- Film poster
- Portuguese: Sangue do Meu Sangue
- Directed by: João Canijo
- Written by: João Canijo
- Starring: Rafael Morais; Rita Blanco; Cleia Almeida; Anabela Moreira;
- Release date: 5 October 2011 (Portugal);
- Country: Portugal
- Language: Portuguese

= Blood of My Blood (2011 film) =

Portuguese drama film

Blood of My Blood (Sangue do Meu Sangue) is a 2011 Portuguese drama film directed by João Canijo. The film premiered at the Toronto International Film Festival and was awarded at the San Sebastian International Film Festival, the Palm Springs International Film Festival, and the Miami International Film Festival, among others. It was the most commercially successful film of the year in Portugal.

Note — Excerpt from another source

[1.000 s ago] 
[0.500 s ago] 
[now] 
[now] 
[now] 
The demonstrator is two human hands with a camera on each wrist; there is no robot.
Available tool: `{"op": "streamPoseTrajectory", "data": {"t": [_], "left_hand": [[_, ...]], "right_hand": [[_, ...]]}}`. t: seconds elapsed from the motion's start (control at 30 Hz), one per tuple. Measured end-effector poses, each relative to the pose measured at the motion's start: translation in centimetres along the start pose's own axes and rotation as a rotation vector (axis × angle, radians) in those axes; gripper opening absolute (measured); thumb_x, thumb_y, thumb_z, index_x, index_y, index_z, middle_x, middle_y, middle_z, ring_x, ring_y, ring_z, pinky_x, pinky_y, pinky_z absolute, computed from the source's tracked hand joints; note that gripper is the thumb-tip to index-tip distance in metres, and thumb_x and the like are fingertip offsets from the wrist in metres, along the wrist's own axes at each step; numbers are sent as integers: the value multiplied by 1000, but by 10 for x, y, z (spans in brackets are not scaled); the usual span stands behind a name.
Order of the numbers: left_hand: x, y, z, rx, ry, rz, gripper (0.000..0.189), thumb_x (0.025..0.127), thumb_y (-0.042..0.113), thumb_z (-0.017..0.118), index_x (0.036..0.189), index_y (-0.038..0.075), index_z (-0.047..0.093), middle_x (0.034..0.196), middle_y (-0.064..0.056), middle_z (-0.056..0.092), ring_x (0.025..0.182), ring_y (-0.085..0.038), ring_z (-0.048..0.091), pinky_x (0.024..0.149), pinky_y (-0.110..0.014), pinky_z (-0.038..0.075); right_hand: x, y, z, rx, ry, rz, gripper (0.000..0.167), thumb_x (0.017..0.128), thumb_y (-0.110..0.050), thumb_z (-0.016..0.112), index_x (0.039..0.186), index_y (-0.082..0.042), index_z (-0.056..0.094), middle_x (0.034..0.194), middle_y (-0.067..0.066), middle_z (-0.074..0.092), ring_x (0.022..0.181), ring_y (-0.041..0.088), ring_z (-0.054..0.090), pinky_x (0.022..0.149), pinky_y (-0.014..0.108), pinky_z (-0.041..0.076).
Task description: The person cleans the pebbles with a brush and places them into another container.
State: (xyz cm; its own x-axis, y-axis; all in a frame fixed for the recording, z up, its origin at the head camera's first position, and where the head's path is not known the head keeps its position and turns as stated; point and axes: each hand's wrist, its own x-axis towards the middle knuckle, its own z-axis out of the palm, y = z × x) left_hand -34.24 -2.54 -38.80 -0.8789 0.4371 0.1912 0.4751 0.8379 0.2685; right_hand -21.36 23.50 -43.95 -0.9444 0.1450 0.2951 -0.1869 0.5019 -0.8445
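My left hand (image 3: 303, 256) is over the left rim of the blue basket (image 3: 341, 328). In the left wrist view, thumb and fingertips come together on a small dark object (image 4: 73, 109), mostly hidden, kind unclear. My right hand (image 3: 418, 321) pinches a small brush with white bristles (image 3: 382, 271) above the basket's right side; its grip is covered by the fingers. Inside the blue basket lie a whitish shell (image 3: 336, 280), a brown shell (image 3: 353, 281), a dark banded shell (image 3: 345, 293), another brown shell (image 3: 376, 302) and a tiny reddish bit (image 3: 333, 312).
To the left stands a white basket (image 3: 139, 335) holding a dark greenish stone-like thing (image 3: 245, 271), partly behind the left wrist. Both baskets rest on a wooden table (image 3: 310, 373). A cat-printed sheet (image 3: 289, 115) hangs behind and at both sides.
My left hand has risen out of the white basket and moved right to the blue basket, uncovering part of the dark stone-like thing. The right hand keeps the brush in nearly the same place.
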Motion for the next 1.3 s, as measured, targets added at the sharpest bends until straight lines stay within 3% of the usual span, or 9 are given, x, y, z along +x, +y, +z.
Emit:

The film was selected as the Portuguese entry for the Best Foreign Language Oscar at the 85th Academy Awards.

== Cast ==
- Rafael Morais as Joca Fialho
- Rita Blanco as Márcia Fialho
- Cleia Almeida as Cláudia Filipa Fialho
- Anabela Moreira as Ivete Fialho
- Marcello Urgeghe as Dr. Alberto Vieira
- Francisco Tavares as César Chaves
- Fernando Luís as Hélder
- Nuno Lopes as Telmo Sobral
- Beatriz Batarda as Maria da Luz

==Production==
The final scene of Anabela Moreira and Nuno Lopes was particularly demanding for the actors given the physical, emotional and sexual violence. For the actress, it wasn't the nudity that bothered her, "but the scene was so vivid that Nuno Lopes hugged me, at the end, and apologized."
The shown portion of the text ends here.